Cette rubrique se compose majoritairement de l'instrument « Europe Globale », instrument de référence qui regroupe six instruments du CFP actuel : NDICI, aide humanitaire, aide de pré-adhésion (IPA III), facilité Balkans occidentaux, facilité Moldavie et facilité Ukraine66(*). Un montant de 200,3 milliards d'euros seront alloué à cet instrument.
La répartition des ressources au sein de l'instrument Europe globale, se fait sur la base de piliers géographiques et d'un pilier global. L'instrument est organisé en 5 zones géographiques (Europe ; Afrique subsaharienne ; Asie et pacifique, Amériques et caraïbes, Moyen-Orients ; Afriques du Nord et Golfe), un domaine thématique (affaires mondiales) ainsi qu'une réserve en cas d'urgence.
Cette rubrique comporte par ailleurs les financements pour : la politique étrangère et de sécurité commune ; le pays et territoires d'outre-mer, les accords de partenariats dans le domaine de la pêche durable et les organisations régionales de gestion des pêches ainsi qu'une marge.
Une fois encore, la Commission préconise une certaine souplesse dans la manière dont les fonds externes sont dépensés. Chaque pilier est assorti d'un budget indicatif, mais les allocations finales seront déterminées dans le cadre de la procédure budgétaire annuelle.
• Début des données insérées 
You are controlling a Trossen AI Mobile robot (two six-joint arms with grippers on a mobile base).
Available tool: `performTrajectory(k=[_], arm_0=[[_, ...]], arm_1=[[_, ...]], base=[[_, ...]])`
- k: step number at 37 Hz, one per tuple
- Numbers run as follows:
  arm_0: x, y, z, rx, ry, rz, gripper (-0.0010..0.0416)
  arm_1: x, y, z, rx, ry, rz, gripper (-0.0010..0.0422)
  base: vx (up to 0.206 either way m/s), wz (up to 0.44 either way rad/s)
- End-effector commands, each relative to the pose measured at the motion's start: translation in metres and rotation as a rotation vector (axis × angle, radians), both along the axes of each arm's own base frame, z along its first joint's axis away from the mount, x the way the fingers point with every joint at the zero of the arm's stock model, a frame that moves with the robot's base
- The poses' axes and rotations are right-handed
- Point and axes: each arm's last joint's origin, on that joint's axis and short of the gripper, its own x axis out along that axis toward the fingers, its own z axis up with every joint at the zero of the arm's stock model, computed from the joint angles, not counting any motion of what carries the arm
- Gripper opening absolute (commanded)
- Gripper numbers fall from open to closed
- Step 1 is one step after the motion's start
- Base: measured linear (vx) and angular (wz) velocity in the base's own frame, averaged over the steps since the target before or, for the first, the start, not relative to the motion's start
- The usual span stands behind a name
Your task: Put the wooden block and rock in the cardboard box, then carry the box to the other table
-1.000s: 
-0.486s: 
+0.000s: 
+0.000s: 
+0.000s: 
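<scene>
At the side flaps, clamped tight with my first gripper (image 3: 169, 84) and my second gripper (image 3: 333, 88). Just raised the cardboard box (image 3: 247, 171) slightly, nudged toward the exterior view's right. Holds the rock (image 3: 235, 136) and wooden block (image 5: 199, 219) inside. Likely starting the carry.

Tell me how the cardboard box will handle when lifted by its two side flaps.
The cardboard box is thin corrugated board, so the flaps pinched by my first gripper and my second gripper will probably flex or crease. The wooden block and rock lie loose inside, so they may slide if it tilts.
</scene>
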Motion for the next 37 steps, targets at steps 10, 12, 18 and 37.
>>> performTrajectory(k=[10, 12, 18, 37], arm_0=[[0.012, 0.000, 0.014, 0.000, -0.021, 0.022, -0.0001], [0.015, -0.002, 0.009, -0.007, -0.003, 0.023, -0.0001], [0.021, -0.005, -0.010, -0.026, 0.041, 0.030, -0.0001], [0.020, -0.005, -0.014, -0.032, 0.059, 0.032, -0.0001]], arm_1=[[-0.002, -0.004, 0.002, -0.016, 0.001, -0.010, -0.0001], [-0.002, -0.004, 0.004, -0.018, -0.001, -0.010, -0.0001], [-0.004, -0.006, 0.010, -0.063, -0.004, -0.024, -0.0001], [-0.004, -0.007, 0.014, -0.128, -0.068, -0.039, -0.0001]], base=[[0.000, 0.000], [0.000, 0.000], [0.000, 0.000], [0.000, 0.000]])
Outre les 24 Md€ réservés à l'aide humanitaire, la Commission disposera d'une grande latitude pour décider du montant à allouer aux différents programmes.
La proposition vise également à aligner davantage les dépenses externes sur les intérêts stratégiques de l'UE. L'objectif est de mettre en cohérence les politiques externes avec les priorités internes de l'Union, telles que la sécurité économique et la compétitivité, la sécurité énergétique, la migration, le climat, la connectivité et l'accès aux matières premières critiques. Concrètement, l'instrument Europe Globale pourrait être utilisé pour octroyer des subventions directes à des entreprises basées dans l'UE qui participent à des projets d'intérêt européen à l'étranger, tels que des investissements dans des matières premières essentielles. La Commission aurait également le pouvoir de suspendre son soutien aux pays qui refusent de coopérer à la réadmission de leurs ressortissants.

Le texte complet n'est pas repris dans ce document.